• [Exercise]: Beneath this instruction is a listing; print exactly the lines in it starting at the line that contains "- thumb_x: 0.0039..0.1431" and going through the line that contains "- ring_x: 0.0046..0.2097".

• [Supplied material]:
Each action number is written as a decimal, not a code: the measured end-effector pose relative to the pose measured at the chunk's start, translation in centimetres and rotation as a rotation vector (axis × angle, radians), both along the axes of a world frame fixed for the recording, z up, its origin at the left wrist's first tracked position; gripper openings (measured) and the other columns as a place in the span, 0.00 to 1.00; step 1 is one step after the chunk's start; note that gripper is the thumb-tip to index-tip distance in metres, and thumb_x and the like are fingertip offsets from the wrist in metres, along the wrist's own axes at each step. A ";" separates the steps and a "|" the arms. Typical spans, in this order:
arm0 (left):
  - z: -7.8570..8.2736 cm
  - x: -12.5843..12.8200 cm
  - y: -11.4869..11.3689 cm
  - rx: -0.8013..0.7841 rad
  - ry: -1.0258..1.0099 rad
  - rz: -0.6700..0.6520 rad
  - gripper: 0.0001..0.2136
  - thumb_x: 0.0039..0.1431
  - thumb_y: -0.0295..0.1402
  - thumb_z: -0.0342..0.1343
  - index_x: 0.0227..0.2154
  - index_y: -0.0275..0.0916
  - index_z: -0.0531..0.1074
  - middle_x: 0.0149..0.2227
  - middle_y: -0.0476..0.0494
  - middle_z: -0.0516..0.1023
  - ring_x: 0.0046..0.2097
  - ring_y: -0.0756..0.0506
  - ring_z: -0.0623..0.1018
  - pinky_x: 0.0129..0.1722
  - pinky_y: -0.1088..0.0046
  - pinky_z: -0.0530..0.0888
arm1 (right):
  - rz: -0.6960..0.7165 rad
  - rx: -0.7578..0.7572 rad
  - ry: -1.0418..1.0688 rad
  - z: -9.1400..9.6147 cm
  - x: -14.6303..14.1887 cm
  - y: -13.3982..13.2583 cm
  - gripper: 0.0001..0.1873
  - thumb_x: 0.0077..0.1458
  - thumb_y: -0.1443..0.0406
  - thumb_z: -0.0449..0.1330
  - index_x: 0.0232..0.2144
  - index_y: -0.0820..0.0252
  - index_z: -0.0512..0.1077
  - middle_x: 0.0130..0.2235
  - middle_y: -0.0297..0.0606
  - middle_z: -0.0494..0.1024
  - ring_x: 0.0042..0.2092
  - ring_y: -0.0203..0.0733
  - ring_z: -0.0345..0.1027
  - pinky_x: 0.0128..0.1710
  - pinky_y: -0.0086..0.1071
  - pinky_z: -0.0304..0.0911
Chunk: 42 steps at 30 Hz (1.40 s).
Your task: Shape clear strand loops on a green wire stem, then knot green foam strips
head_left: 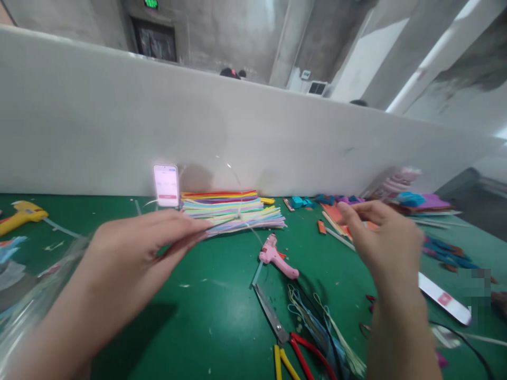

• [Solution to the exercise]:
  - thumb_x: 0.0039..0.1431
  - thumb_y: -0.0295..0.1402
  - thumb_z: -0.0342..0.1343
  - index_x: 0.0227..0.2154
  - index_y: -0.0275..0.0916
  - index_z: -0.0531..0.1074
  - middle_x: 0.0149..0.2227
  - middle_y: -0.0476..0.0494
  - middle_z: -0.0516..0.1023
  - ring_x: 0.0046..0.2097

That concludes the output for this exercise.